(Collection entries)
= Beginning of Section =
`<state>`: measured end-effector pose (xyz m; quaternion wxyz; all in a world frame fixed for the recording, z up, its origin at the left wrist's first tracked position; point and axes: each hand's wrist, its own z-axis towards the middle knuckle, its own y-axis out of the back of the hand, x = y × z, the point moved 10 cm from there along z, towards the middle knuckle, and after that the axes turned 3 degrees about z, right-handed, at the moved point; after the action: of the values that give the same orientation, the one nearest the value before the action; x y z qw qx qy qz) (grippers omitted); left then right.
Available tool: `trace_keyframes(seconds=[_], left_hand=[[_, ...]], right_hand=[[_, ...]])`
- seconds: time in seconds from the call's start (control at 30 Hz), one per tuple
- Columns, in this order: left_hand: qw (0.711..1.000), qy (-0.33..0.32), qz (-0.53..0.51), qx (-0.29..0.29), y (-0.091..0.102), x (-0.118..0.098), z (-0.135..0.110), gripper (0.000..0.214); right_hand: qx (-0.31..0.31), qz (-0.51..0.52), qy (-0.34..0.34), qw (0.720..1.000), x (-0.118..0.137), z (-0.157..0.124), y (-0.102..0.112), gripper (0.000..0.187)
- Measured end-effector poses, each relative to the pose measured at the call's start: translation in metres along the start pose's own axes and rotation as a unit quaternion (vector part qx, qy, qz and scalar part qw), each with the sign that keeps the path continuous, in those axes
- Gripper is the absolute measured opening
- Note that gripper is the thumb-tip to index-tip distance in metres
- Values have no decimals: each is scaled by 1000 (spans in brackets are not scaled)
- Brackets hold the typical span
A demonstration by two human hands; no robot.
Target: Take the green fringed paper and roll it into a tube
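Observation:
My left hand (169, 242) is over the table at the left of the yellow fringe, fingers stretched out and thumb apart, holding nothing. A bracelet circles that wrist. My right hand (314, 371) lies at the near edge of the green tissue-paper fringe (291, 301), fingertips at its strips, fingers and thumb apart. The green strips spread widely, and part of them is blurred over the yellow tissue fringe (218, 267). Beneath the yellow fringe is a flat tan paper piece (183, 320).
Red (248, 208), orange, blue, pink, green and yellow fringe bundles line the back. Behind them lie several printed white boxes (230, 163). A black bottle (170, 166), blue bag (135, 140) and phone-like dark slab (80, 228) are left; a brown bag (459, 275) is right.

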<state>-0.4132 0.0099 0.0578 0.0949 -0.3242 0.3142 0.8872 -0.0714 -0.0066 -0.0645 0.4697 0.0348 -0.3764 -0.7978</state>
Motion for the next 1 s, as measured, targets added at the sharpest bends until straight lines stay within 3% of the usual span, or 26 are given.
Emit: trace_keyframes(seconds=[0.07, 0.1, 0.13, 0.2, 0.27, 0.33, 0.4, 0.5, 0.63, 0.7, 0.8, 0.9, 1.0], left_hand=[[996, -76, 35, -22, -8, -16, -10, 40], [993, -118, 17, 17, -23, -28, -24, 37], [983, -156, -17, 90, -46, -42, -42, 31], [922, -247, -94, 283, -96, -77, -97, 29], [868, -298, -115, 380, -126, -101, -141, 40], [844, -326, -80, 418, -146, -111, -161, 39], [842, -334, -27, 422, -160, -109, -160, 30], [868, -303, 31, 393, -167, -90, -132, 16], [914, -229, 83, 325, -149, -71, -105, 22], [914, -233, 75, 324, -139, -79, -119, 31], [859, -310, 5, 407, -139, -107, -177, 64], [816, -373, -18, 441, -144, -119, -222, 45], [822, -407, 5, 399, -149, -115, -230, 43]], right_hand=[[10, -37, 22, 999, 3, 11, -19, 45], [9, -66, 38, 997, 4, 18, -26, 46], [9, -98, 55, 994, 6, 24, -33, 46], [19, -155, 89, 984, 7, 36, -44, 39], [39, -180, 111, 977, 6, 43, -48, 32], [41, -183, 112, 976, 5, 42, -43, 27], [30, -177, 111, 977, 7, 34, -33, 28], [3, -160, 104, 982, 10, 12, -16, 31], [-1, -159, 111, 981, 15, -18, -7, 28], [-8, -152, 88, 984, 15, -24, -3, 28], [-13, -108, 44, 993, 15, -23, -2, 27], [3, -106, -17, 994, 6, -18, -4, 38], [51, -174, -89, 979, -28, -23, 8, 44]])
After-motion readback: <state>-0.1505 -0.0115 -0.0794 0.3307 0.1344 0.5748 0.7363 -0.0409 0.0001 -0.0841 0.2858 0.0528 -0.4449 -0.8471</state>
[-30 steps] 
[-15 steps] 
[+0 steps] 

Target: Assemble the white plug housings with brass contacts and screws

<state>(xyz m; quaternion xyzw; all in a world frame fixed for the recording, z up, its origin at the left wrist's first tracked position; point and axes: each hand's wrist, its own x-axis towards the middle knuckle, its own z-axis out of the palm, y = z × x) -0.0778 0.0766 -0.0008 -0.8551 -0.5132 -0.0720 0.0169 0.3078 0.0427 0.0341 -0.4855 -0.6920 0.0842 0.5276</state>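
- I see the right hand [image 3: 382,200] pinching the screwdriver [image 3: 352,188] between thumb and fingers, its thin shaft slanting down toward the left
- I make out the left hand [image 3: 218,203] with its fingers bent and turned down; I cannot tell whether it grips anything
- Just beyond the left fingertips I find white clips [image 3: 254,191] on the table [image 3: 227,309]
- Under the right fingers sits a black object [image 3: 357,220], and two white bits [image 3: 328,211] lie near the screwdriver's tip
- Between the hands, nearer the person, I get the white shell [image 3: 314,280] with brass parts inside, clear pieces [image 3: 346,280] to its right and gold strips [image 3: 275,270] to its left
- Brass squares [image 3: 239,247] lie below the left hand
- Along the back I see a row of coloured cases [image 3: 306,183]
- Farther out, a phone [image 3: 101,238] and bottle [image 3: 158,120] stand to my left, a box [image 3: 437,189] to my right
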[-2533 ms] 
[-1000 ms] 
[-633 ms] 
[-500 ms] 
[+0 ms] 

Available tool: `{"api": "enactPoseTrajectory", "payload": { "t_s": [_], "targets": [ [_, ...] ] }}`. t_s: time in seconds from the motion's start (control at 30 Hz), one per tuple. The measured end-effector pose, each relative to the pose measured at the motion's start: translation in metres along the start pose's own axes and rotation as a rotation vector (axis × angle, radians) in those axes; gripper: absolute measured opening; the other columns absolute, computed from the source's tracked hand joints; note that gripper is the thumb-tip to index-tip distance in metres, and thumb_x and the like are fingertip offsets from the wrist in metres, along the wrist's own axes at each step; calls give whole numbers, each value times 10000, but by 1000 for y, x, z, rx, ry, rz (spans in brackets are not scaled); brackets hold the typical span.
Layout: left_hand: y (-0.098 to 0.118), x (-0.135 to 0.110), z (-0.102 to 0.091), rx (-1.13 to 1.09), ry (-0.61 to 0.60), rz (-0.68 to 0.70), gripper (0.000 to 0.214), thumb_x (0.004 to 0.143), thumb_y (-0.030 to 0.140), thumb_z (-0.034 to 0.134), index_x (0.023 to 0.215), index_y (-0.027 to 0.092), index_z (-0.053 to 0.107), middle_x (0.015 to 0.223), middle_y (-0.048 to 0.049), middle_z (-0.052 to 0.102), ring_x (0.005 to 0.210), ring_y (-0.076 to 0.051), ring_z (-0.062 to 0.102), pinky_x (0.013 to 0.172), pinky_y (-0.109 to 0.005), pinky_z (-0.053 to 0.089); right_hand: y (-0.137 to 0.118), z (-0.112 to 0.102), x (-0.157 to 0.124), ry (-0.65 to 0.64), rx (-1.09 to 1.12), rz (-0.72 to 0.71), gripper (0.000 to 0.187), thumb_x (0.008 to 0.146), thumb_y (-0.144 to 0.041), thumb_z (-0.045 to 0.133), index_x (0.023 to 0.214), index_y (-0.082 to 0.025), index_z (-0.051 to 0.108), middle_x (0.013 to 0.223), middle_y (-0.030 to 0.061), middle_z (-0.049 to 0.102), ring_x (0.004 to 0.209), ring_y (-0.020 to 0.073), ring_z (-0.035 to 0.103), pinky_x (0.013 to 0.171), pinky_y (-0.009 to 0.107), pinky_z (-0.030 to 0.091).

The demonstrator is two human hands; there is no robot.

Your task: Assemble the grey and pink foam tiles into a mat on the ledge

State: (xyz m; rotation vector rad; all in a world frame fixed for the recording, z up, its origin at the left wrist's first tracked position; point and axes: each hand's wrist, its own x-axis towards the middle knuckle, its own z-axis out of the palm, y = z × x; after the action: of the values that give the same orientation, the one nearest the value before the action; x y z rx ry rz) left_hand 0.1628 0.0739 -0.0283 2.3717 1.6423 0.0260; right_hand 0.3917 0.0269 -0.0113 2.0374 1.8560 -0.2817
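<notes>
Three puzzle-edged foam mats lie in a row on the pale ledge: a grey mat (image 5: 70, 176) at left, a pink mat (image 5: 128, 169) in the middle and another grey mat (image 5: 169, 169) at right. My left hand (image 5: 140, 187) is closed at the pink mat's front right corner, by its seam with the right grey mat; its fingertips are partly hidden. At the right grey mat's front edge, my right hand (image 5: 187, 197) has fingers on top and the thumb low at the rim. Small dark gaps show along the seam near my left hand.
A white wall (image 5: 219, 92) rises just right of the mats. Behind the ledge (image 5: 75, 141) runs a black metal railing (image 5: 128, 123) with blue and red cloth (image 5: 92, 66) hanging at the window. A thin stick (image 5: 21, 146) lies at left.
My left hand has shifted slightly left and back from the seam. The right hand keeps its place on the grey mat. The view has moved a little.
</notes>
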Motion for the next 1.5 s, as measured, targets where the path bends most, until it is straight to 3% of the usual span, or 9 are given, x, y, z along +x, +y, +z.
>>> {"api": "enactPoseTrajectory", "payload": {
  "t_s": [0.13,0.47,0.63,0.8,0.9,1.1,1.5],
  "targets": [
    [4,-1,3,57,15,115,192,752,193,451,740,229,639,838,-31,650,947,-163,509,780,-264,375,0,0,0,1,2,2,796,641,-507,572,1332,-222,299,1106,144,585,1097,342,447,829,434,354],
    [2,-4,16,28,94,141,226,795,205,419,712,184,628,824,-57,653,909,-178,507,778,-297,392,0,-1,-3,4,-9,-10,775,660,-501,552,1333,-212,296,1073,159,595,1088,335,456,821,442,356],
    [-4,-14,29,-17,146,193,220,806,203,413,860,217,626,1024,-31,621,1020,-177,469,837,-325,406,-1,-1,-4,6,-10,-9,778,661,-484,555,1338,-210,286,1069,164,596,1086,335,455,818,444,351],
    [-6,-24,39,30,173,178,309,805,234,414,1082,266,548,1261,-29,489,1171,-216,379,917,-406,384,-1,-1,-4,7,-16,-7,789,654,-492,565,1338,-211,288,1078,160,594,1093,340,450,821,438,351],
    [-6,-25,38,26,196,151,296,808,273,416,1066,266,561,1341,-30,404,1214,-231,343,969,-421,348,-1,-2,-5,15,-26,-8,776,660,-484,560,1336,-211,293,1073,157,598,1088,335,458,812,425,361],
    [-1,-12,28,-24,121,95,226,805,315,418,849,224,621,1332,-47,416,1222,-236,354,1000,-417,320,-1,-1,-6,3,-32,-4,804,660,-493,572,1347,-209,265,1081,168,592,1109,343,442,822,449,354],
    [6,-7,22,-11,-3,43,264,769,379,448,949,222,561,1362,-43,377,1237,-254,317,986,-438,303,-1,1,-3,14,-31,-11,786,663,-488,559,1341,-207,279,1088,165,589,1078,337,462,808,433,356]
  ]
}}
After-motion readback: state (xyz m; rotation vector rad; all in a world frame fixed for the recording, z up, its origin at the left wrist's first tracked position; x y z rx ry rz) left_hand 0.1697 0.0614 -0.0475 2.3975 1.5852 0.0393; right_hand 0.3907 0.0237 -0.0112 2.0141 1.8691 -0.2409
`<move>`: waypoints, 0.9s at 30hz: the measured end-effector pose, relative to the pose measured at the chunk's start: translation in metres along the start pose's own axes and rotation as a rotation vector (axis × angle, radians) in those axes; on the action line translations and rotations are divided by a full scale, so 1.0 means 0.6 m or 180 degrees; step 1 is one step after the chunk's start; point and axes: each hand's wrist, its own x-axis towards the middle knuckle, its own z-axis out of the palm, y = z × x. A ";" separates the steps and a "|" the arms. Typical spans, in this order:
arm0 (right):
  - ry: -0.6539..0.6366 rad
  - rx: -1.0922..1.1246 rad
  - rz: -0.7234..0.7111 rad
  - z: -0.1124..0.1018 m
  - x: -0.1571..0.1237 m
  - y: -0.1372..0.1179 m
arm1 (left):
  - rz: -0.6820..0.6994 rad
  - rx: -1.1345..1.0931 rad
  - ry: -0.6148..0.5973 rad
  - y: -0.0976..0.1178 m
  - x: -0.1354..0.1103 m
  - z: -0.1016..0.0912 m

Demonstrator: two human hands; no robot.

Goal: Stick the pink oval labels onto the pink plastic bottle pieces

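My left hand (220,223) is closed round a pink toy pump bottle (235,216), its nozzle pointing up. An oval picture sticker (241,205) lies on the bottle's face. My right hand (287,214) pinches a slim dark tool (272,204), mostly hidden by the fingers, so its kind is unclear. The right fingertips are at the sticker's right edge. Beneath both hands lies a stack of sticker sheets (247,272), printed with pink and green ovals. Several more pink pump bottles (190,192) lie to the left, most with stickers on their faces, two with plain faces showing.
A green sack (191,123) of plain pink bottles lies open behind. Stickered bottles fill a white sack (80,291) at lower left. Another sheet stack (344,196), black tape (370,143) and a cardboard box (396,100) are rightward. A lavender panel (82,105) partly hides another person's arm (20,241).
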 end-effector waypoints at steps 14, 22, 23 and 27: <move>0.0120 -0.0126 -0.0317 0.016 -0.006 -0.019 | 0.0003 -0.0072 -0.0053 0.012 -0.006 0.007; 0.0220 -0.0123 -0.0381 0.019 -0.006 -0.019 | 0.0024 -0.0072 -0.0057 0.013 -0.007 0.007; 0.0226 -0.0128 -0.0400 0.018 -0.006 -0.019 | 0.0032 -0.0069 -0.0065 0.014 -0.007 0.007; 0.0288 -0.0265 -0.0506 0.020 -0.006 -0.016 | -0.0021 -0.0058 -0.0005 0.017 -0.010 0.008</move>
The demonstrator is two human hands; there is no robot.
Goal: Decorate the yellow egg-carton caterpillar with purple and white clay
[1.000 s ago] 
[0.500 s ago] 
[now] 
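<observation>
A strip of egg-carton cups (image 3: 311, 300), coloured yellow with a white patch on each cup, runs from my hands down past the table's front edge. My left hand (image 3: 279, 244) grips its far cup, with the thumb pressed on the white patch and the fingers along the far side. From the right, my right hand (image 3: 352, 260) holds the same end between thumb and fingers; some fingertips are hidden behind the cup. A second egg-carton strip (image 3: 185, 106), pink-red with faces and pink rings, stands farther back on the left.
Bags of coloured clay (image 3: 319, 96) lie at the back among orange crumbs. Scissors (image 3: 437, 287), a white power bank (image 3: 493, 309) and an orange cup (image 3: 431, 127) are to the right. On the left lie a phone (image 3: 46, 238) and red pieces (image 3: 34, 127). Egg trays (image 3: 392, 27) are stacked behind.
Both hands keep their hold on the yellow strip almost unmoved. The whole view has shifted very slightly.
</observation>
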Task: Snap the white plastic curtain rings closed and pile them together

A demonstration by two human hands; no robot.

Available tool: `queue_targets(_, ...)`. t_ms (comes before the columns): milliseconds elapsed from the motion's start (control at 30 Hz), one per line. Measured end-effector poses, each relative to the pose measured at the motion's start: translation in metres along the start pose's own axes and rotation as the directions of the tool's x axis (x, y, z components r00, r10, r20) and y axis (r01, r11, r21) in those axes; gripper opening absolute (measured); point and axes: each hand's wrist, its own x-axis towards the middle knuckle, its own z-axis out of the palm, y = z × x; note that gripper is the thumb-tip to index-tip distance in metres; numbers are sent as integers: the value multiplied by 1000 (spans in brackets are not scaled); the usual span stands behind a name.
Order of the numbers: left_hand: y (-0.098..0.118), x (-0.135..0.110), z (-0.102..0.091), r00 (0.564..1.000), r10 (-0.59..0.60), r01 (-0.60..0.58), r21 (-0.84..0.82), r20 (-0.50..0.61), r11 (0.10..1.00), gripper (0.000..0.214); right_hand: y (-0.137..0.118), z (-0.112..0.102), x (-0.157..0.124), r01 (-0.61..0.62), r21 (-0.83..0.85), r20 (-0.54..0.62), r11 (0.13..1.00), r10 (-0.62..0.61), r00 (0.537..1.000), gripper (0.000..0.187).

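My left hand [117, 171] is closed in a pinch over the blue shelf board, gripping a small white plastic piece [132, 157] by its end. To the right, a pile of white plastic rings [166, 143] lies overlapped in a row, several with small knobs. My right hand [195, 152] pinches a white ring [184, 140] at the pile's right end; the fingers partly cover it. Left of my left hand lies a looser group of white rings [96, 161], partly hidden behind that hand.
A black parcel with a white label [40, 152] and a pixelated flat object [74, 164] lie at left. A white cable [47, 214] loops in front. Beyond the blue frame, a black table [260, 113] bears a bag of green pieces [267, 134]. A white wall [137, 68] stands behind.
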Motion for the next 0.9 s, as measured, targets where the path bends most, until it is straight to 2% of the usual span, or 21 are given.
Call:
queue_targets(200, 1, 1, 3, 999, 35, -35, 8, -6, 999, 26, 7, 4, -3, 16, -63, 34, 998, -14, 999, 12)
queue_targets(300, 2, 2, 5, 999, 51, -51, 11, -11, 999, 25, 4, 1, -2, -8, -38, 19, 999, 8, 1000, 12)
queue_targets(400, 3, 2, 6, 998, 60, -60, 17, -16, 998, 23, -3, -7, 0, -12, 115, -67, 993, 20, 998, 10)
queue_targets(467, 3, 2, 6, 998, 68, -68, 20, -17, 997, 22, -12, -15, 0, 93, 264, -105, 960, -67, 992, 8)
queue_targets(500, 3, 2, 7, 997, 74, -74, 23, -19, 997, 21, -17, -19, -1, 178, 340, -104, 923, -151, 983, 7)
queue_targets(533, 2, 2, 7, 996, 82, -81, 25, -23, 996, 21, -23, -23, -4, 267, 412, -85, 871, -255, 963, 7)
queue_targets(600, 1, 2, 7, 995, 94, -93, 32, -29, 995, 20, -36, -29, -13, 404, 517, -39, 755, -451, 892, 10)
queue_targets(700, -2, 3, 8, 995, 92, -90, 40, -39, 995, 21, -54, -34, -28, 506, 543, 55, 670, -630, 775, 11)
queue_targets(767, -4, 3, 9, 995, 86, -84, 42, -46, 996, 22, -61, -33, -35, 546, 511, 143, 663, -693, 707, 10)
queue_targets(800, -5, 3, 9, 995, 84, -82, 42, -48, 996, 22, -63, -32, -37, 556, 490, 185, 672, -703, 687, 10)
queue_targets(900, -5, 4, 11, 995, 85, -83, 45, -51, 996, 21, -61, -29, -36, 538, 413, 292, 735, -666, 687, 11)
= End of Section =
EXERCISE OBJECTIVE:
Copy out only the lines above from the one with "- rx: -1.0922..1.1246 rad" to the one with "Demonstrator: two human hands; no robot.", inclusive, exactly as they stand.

WRITTEN SOLUTION:
  - rx: -1.0922..1.1246 rad
  - rz: -0.7234..0.7111 rad
  - z: -0.1124..0.1018 m
  - x: -0.1571..0.1237 m
  - y: -0.1372..0.1179 m
arm1 (left):
  - rz: -0.6820..0.6994 rad
  - rx: -1.1345..1.0931 rad
  - ry: -0.6148..0.5973 rad
  - y: -0.0976..0.1178 m
  - x: -0.1354..0.1103 m
  - z: -0.1016..0.0912 m

Demonstrator: two human hands; no robot.

The answer has now been finished.